You know the darkness I’m talking about, of course?

Yes, that one. We all know that darkness. The one you’re hurdling towards, the one you lurched out of, the one Johnny Cash sings about–used to such great affect in this season’s trailer. The same darkness that sends you to the mall to forget and the morgue to rot, the one that brought Basho to whisper on his death bed, “Fallen ill mid-journey. / All about the fields / Fly my broken dreams.” The one I go on and on about, because I don’t know any other way to deal with the stupid animal terror that grips me at 2 o’clock in the morning and throttles my noblest ambitions to nothing–just passing gases and foolish postures.

This zombie tale, unlike every one before it, has moved beyond the genre’s penetrating but limited insights into mindless consumerism, and the universal but blunt terror of mortality, to confront the only real question faced by men and women of conscience: devoid of meaning, is life worth living? This question, though most recently and famously formulated by Camus, has a long lineage–Epictetus and Herodotus, for example. When there is no chance the world will improve, does hope belong to the fools, or are the fools our only hope?

The show once again uses the good cop, bad cop routine to play out this question. Shane, who reveals once and for all the cold-blooded inhumanity of Utilitarian philosophy, has joined the company of such amoral realists as Qin Shi Huang and every-man-for-himself Libertarians, in order to show everyone what it takes to succeed in this world. (On a side note, if any philosophy buffs out there balk at my conflation of Utilitarian and Libertarian philosophies, I will only say that though antagonistic, both philosophies mistake actuarial calculations for moral approximations, and are thus on the opposite sides of an equation falsely premised.) His rousing incitement to slaughter was, like all righteous and terrible judgments, based on the facts. It’s a fact that most violent crimes are committed by black men, so let’s racially profile them. It’s a fact that suicide bombers are dick-swinging, lonely Muslims, so let’s enhance our interrogation techniques and bomb them ’til the sand comes off their swarthy hides. Certainly we are the upright and just.

Don’t mistake me–we need the facts; without them, we join the ranks of Holocaust deniers and limousine liberals the world over, who love maps but not the territory. Facts, however, are the beginning of wisdom, not its end. In The Walking Dead, it’s a fact that the world is over-run by the dead, and that you cannot reason with the dead, or ignore the dead, or lock the dead in a barn and pretend they can be rehabilitated. But is this not ever the problem? Are we, the living, not the measly few struggling atop the unaccountably lost? So many before us, and so many after us, that we dress up the present to magnify our importance. Go ahead, raise a crusade, smite every philistine: what’s left but our own wickedness?

Rick, the good cop, however, unlike Shane, the utilitarian bad cop, understands the power of the fool. How ridiculous it is to lead the dead around on a leash, and stuff them in a box, but also how necessary.

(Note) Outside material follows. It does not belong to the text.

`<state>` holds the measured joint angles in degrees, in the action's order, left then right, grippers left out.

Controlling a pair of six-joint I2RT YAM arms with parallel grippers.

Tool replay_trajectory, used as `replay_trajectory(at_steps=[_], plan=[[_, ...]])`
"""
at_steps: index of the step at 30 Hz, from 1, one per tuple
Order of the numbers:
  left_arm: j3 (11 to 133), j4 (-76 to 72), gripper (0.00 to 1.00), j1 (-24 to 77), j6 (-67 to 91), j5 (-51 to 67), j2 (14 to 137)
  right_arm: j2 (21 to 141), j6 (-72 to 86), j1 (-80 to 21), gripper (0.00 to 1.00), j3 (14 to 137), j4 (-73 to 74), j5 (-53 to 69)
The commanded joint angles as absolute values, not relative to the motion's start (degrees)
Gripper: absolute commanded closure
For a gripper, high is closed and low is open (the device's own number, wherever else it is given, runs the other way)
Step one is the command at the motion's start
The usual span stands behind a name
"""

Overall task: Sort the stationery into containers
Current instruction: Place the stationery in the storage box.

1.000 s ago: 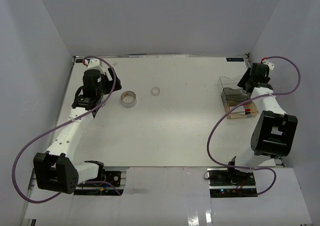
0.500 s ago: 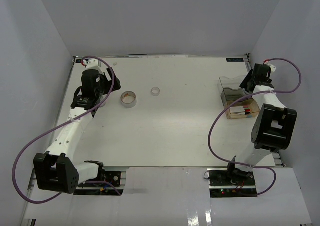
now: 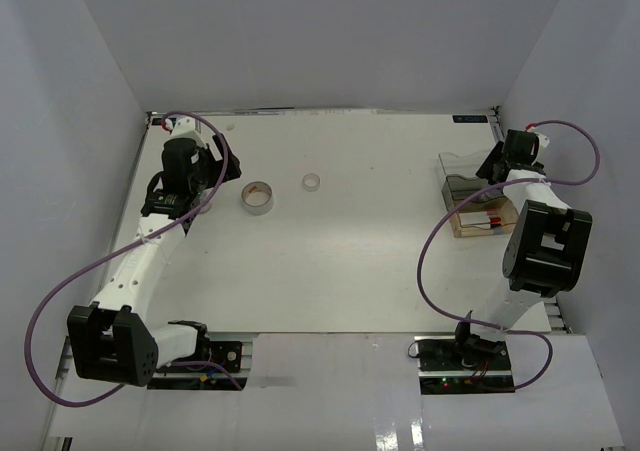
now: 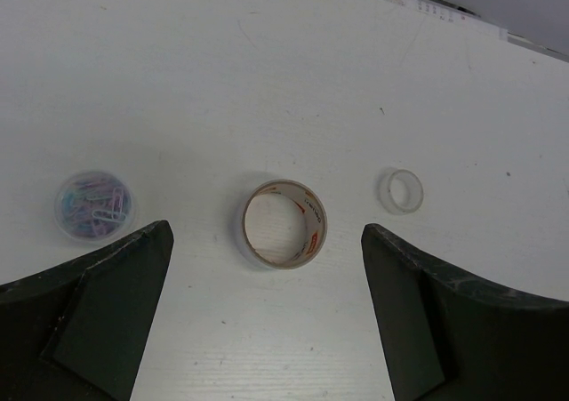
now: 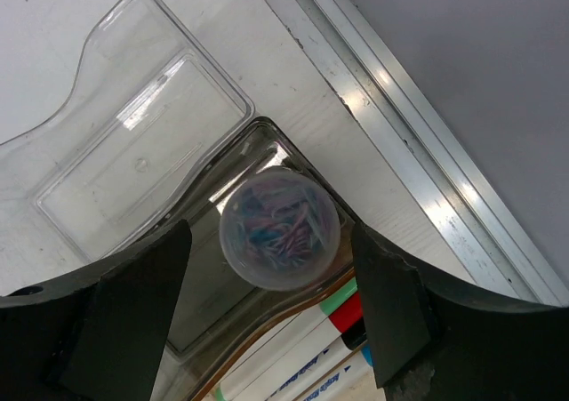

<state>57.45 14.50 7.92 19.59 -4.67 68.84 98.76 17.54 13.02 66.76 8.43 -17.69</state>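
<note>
Tub (image 5: 283, 212) in organiser (image 5: 133, 134), right end effector (image 5: 268, 230) open around it

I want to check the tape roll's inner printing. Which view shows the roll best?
The left wrist view: the tape roll lies centred and large, inner printing visible. The top external view shows the roll as a small ring. The right wrist view misses it.

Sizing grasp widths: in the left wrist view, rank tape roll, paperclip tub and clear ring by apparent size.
1. tape roll and tub: near alike. The roll is perhaps slightly wider, so they are left unranked.
2. ring: clearly smallest.
</note>
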Motion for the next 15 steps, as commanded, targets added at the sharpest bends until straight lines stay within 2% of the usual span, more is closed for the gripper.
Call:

The heavy-handed Christian references in this episode were, by the way, not simply character driven. They had a philosophical purpose. When Christ rose from the dead and told Mary, “do not touch me,” the phrase in the original Greek is actually better translated as “do not cling to me”; haptou, the Greek word, translated as tangere in Latin and touch in English, is closer to “cling,” or “hold on to.” In other words, “let me go; I am gone.” Again, however, the fact of Christ’s absence is just the beginning of the fool’s play, not its summation. In the Christian story Christ is gone, and because of this, all things are again possible. The balance is wiped clean, and the living can start again. The living can always start again, and indeed, must always start again in spite of all the dead surrounding them.

This new beginning is, however, always a foolish one, because we know the ending. It doesn’t change. Ever. There is no progress. The dead only increase, and the living can never outstrip their number: sum all the worlds and all the suns seducing life to the surface, and still, Death’s kingdom is larger by far and will always be. Yet, we soldier on. We saddle our donkeys and move out, and hope and pray that maybe, ”one fine day…”

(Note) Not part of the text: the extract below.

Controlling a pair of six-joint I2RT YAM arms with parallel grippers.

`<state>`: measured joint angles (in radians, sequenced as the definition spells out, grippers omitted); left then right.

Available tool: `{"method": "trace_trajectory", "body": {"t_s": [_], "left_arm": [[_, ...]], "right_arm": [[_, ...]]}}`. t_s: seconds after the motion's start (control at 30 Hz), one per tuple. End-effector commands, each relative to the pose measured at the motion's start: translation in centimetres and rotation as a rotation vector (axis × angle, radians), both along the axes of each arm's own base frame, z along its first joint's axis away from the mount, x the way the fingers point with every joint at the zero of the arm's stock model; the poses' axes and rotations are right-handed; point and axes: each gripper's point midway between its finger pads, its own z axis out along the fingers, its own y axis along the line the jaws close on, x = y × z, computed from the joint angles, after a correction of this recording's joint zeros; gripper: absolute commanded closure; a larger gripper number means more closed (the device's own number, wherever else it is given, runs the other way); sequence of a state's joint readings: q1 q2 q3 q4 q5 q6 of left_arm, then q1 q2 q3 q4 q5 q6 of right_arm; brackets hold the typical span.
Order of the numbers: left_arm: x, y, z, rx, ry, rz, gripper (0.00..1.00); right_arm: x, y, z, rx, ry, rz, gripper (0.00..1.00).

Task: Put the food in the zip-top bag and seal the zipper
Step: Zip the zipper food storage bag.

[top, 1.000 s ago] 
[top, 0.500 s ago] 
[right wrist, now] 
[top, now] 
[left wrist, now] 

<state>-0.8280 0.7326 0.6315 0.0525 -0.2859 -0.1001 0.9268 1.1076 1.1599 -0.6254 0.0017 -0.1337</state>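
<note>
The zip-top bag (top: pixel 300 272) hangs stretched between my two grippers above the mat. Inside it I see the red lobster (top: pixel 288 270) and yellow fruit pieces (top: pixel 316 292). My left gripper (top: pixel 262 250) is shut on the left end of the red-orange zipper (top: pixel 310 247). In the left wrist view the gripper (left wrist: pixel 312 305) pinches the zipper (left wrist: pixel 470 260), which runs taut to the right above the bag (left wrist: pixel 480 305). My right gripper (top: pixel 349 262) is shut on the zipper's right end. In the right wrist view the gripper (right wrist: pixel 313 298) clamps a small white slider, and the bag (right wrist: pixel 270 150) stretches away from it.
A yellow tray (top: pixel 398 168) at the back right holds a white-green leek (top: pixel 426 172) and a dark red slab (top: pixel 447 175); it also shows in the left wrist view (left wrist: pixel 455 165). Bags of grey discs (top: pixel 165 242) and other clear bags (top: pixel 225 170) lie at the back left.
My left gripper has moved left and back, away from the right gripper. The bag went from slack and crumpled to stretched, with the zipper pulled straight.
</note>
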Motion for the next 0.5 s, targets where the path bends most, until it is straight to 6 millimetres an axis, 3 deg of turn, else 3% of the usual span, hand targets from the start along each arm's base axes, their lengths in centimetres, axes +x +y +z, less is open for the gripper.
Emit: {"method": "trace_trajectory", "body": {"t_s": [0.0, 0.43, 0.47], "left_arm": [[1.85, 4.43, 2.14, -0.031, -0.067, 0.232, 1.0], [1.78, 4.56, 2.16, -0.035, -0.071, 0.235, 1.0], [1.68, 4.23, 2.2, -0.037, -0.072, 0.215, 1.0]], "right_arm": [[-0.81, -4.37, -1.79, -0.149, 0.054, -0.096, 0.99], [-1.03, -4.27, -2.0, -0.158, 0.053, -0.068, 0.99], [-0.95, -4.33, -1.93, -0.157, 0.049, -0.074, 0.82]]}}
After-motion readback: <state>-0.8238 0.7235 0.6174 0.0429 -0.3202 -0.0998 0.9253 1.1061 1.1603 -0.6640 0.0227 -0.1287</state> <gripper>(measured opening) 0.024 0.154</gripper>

The truth is, there is simply no end to suffering until the end. Depravity and emptiness are not contingent on variable conditions as Shane believes: the world didn’t become this way; it was always this way. What Shane misses, and Rick understands, is that, “If you want to be a knight, be a knight,” and if you want to be a villain, well, there’s plenty of room for that too. Suffering is ontological, not historical, so you might as well play the fool along the way, because hope is a survival strategy, not a luxury.

The post The Walking Dead–Season 2 appeared first on The Rambler .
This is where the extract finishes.